The story of Abraham’s unusual confidence in Genesis 22, where I’ve been spending time this week, gives us a good picture of simple faith. But there’s a difference between a time-tested faith in God’s provision and a wishful, groundless faith that somehow “everything will work out OK.” The first one is based on God’s incontrovertible goodness. The second one is based on our own wispy hopes, and it’s what is at the core of the exploding popularity of positivity.
Explaining why the positive-thinking mantras of televangelists like Joel Osteen and books like The Secret have caught on so quickly, Rutgers University professor Karen Ceruloour believes that our culture has an unusual (and unfounded) desire to look on the brighter side. This Slate article describes her recent book, Never Saw It Coming:
In it, she argues that we are individually, institutionally, and societally hellbent on wishful thinking. The Secret tells us to visualize best-case scenarios and banish negative ones from our minds. Never Saw It Coming says that’s what we’ve been doing all along—and we get blindsided by even the most foreseeable disasters because of it. …

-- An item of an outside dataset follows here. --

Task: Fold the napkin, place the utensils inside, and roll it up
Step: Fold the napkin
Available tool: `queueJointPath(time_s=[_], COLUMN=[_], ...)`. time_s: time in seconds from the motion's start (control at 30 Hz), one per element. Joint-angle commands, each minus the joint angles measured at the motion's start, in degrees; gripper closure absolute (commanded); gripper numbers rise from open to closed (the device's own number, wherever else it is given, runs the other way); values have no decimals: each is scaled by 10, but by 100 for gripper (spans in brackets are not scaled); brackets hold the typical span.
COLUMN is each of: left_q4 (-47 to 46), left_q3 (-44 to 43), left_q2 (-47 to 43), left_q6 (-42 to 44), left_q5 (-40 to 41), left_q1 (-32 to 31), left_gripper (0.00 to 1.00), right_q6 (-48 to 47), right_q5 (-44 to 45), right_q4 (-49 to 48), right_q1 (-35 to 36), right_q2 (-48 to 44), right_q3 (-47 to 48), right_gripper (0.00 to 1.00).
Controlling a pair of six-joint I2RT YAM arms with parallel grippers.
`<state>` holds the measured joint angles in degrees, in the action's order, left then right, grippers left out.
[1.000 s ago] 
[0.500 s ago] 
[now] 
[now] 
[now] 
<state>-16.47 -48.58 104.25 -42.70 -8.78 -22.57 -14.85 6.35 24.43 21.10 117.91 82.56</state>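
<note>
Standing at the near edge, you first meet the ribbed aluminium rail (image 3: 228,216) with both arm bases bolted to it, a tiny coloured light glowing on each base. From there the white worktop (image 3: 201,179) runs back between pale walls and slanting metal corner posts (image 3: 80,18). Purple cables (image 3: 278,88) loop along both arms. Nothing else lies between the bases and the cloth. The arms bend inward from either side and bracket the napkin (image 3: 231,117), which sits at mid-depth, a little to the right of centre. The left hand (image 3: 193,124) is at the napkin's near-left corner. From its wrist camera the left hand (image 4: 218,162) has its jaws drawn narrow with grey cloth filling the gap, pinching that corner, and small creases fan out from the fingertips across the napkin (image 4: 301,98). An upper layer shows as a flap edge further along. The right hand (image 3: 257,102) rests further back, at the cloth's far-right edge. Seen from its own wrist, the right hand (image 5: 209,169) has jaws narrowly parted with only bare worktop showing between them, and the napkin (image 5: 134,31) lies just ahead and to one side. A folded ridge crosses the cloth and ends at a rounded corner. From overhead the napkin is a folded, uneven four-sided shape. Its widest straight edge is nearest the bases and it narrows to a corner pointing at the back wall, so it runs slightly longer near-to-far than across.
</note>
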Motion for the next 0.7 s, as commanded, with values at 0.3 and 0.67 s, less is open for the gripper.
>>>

A glance at a few statistics shows that most of us see just what we want. In a national survey of parents by the Public Agenda organization, a hefty majority said their child never stays out too late, never uses bad language, never wears sloppy or revealing clothes, and never does poorly in school. Only a third of American sunbathers use sunscreen, and Californians are almost twice as likely to play the lottery as they are to buy earthquake insurance. When the American Association of Retired Persons asked a sample of adults what they expected from old age, most said they figured they would always have enough money and good health to do what they wanted. And only 30 percent of Americans have written their wills.
How is this working out for us? Think of all the times you’ve heard the refrain, “I never thought it would happen to me.” The American Academy of Dermatology projects that one in five Americans will contract skin cancer sometime in their lives.
Unlike this kind of wishful thinking, the incredible faith Abraham displays in Genesis 22 is predicated on the promises of God. He knows Isaac will somehow live because God has promised to multiply his descendants. I don’t have any such promise from God. He could take away my kids at any time, and no amount of positive thinking on my part could change that. My faith is not in some happily-ever-after ending, it’s in God’s sovereign wisdom. “Though he slay me, I will hope in him” (Job 13).